The premiere took place in Amsterdam, where it will play through April 30, for another reason as well. Russia long shunned Mr. Schnittke’s musical progressiveness and now, when it might wish to honor him, cannot afford to do so. There is even some thought, however, that Mr. Yerofeyev’s scabrous tale and Mr. Schnittke’s biting musical satire might still be too much for Russian conservatism. “I think this opera would shock people in Russia,” Mr. Yerofeyev said at the post-premiere reception. “When I wanted to do it at the Bolshoi, they told me they were too bolshoi for it.” In Russian, bolshoi means big or grand.
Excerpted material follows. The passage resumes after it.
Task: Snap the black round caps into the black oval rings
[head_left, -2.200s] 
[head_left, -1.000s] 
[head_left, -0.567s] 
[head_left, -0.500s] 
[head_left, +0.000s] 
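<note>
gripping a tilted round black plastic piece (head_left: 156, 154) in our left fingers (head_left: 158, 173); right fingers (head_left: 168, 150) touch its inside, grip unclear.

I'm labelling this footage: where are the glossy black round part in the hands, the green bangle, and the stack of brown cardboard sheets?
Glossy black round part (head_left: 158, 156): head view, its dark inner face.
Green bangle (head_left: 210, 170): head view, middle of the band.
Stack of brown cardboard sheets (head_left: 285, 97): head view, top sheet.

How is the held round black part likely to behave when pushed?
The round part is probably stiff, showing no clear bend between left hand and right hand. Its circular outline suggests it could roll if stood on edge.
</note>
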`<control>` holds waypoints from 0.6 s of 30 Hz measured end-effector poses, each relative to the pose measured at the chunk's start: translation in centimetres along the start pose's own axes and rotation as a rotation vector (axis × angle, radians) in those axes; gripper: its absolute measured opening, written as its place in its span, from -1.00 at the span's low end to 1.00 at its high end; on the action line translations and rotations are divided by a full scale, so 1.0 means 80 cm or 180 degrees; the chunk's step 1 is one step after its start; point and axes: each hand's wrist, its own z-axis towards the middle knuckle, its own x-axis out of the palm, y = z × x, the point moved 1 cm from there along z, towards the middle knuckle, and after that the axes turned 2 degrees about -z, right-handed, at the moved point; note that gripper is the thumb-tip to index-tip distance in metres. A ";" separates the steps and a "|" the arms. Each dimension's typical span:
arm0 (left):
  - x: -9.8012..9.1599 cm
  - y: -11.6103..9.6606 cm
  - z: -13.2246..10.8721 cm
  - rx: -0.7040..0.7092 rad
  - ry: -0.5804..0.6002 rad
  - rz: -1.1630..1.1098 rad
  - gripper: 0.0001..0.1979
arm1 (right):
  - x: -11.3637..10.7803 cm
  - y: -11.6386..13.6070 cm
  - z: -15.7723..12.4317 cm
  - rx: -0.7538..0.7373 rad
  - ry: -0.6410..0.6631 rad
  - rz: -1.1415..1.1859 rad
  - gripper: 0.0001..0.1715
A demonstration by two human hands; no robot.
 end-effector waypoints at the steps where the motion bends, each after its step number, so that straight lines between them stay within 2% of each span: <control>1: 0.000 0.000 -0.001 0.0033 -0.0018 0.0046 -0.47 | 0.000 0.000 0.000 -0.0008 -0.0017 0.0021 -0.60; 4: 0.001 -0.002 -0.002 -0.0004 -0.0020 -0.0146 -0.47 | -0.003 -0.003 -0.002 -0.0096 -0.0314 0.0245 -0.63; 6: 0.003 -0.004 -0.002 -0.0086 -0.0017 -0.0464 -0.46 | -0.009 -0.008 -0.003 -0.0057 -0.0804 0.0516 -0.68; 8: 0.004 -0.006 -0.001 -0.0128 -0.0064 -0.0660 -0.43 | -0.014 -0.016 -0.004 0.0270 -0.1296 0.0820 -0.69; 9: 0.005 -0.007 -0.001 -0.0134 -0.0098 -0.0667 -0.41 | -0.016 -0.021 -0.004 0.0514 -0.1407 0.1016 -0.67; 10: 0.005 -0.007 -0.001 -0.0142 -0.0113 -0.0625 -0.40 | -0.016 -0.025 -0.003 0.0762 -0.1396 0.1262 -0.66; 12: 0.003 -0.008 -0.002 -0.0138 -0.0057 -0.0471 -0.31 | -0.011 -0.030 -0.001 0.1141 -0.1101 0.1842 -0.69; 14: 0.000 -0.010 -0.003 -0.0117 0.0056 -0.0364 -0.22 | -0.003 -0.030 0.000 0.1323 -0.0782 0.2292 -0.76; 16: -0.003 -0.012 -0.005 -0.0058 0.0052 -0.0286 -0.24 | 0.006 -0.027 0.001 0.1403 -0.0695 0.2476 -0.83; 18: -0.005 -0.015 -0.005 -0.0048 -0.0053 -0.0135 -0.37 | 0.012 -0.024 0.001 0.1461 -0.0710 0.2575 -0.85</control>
Mr. Yerofeyev has translated his story ingeniously to the stage, but the very act of expanding a highly literary tale into the broad gestures of opera has underscored the allegorical implications. The libretto does contain key phrases like I’s desire for “a blessed, holy-fool-type abnormality, national in form and content.” At the end — this is the last line of the story — he talks of “the swan song of my revolution.” Mr. Schnittke, for his part, satirizes everything in sight, including the “Internationale” in a version so dissonant that Mr. Rostropovich said it “smelled like Roquefort.” Soviet-style red is the dominant color of the production, the program book and the poster. Vova is even made up to look like Lenin.

Such hints point the viewer toward an interpretation of the opera as a critique of Communism, the ordinary Russian seduced and destroyed by mindless, systematic monomania. Marcel Proust wanders helplessly through the piece, and Mr. Yerofeyev said “he represents culture in this century, but Vova is stronger.” The Dutch press has labeled the opera “a requiem for the Soviet Union.”
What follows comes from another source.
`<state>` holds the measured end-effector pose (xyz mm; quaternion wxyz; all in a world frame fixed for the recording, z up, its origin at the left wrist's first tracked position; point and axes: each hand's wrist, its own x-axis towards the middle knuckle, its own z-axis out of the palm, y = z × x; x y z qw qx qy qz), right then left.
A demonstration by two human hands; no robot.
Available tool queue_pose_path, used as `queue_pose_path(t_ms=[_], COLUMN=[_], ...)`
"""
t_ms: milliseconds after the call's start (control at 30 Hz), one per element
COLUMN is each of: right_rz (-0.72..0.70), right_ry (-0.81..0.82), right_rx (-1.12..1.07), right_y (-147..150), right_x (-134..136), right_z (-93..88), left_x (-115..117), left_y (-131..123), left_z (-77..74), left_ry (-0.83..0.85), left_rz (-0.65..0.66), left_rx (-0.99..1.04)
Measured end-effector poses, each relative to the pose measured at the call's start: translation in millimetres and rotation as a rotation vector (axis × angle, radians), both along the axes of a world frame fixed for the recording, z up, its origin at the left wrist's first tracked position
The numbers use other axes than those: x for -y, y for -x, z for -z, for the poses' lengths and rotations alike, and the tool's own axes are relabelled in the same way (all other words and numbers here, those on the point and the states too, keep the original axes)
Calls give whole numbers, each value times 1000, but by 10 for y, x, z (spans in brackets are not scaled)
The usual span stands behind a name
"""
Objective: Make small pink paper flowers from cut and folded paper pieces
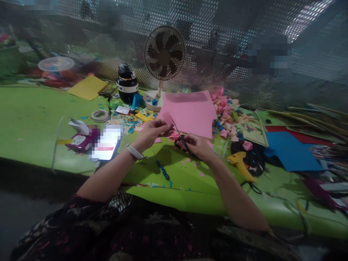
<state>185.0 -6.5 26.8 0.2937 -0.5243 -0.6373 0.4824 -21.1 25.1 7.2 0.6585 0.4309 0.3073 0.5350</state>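
Observation:
My left hand [152, 133] pinches a small piece of pink paper [166, 117] between thumb and fingers. Black-handled scissors [185, 143] sit in my right hand [198, 148], their blades pointing up and left at that piece. Whether the blades touch the paper is hard to tell. Behind both hands lies a large pink sheet [190, 110] with a notched right edge. Pink scraps [174, 136] are on the table below the hands. A blue-and-black handled tool [163, 170] with a thin tip rests closer to me.
A fan [164, 54] and a black bottle [127, 85] stand at the back. Left are a roll of tape [99, 115] and a phone [107, 143]. Right are folded paper petals [224, 108], a yellow glue gun [241, 165] and blue paper [292, 150]. Small cuttings are scattered mid-table.

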Motion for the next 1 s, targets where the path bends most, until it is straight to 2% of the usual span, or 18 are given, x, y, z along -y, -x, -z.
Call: queue_pose_path(t_ms=[333,767,1000], right_rz=[16,39,59], right_ry=[-10,-23,1], right_rx=[-34,-28,-34], right_y=[37,5,7], right_x=[53,26,40], right_z=[-75,-45,-63], left_x=[-28,-24,-57], left_y=[15,54,69], left_z=[13,-1,3], left_ry=[40,44,-8], left_rz=[11,39,-70], left_rx=[-3,-79,-78])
In an interview, Mr. Rostropovich conceded with a wink that “of course” Vova was meant to look like Lenin, adding that “I always see the history of my country in this opera.” But all the participants also wished the opera to be perceived in more universal terms than mere political satire. “Vova is also Hitler or Saddam Hussein,” Mr. Rostropovich argued. “Any dictator with an idee fixe.”
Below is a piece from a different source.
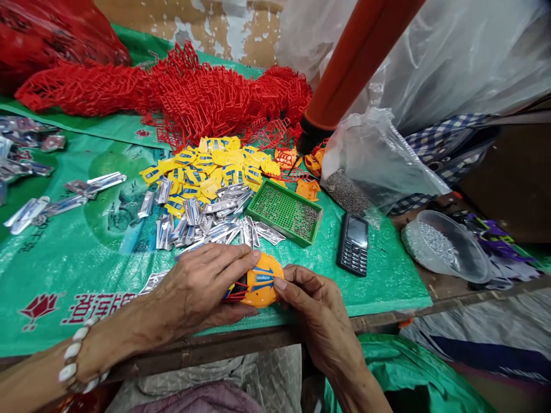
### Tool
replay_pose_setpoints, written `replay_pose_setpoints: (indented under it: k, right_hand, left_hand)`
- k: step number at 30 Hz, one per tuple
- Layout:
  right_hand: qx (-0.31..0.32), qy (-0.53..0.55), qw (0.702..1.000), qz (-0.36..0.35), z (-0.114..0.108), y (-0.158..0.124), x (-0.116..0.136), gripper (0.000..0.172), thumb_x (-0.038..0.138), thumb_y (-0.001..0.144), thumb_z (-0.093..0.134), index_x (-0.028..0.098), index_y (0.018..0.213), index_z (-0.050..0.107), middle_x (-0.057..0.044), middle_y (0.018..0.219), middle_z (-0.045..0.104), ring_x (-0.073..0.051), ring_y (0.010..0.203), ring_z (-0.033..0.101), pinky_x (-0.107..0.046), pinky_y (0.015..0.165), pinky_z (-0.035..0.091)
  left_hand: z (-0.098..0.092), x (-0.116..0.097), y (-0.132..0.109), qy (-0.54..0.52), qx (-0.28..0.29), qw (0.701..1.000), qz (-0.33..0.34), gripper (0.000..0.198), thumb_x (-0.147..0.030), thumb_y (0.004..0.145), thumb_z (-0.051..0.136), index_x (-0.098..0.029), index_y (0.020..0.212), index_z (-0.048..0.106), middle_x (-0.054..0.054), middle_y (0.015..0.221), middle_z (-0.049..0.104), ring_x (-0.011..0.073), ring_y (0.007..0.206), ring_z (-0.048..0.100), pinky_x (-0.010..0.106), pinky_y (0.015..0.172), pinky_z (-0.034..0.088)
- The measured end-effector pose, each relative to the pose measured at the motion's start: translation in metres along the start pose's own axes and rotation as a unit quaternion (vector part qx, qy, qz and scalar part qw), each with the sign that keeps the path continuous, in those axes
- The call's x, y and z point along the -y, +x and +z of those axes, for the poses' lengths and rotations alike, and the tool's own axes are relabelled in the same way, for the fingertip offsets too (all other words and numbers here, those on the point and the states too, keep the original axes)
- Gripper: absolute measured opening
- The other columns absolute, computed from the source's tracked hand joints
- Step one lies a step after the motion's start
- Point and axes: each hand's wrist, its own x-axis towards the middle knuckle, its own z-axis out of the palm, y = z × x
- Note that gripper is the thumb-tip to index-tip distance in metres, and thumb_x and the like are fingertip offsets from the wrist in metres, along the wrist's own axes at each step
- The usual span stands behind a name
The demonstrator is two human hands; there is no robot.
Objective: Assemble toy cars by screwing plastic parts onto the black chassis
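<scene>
Fingers of the left hand [209, 280] lie close together over the back of a yellow toy car [259, 296], holding it from above and below. The right hand [318, 298] pinches the car's other end, its thumb on top beside the blue marking. The car is between the two hands, just above the near edge of the green sheet [383, 299], with thin red bars showing by the left palm. Beyond it lie loose silver pieces [193, 213], then a heap of yellow panels [230, 158] and a long pile of red frames [206, 106]. A green basket [278, 232] of small screws [306, 221] sits just right of the silver pieces. Near the basket lies a black phone [353, 245]. A red-orange tool [357, 63] slants down from the top.
</scene>
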Motion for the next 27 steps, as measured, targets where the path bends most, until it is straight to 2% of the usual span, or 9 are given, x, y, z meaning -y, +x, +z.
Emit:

Mordant skepticism has long been a part of Mr. Schnittke’s musical personality, and such tendencies dominate this opera. The often dissonant music ranges from the eerily atmospheric, to raucous ensembles, to singers and choral ensembles and instrumentalists spread about the theater, to a tango with Mr. Rostropovich at the piano, to a short but moving cello solo for the conductor, who also happens to be the world’s best-known cellist. The Role of Humor

Mr. Rostropovich and Mr. Audi even suggested that there was something inherently Russian in finding serious art funny — such as the eerie a trio that ends the opera, the Wife singing addled bird song, Vova howling “Ech” (the only word he ever sings) and I meandering on, as mad as Tom Rakewell at the end of Stravinsky’s “Rake’s Progress.” Mr. Rostropovich said that while that passage moved him to tears, Mr. Schnittke found it hilarious.

Mr. Schnittke, however, insisted that his music encompassed serious, unambiguously emotional sentiments, too. An admiring Russian composer in a recent BBC documentary film said that what made any Schnittke premiere exciting was that one never knew what kind of music one might hear. Although his “poly stylistic” approach constantly threatens to lose focus, Mr. Rostropovich insisted that the composer had “so strong a personality” that coherence was maintained.

Although Mr. Schnittke has had two physically debilitating strokes, one four years ago and one last June, his mind is sharp and he is pressing forward with two new operatic projects. Both are for the West, one on the Faust theme for Frankfurt and another on the life of the Renaissance composer Carlo Gesualdo for Vienna. Neither, he said, would tap his skeptical vein in any way.

All this work, he added contentedly, will be composed in Hamburg, not Moscow. He was surrounded by Russian well-wishers at the premiere, but he has no intention of returning to Russia any time soon.

Born in 1934 to a father born in Germany and a German-Jewish mother, he said that “I have long suffered in Russia because I have not one drop of Russian blood.” Mr. Rostropovich suggested that Mr. Schnittke’s case was “like a dog: if you always beat a dog, he is not coming back to the place where he was beaten. In Moscow all of Schnittke’s life, they beat him.”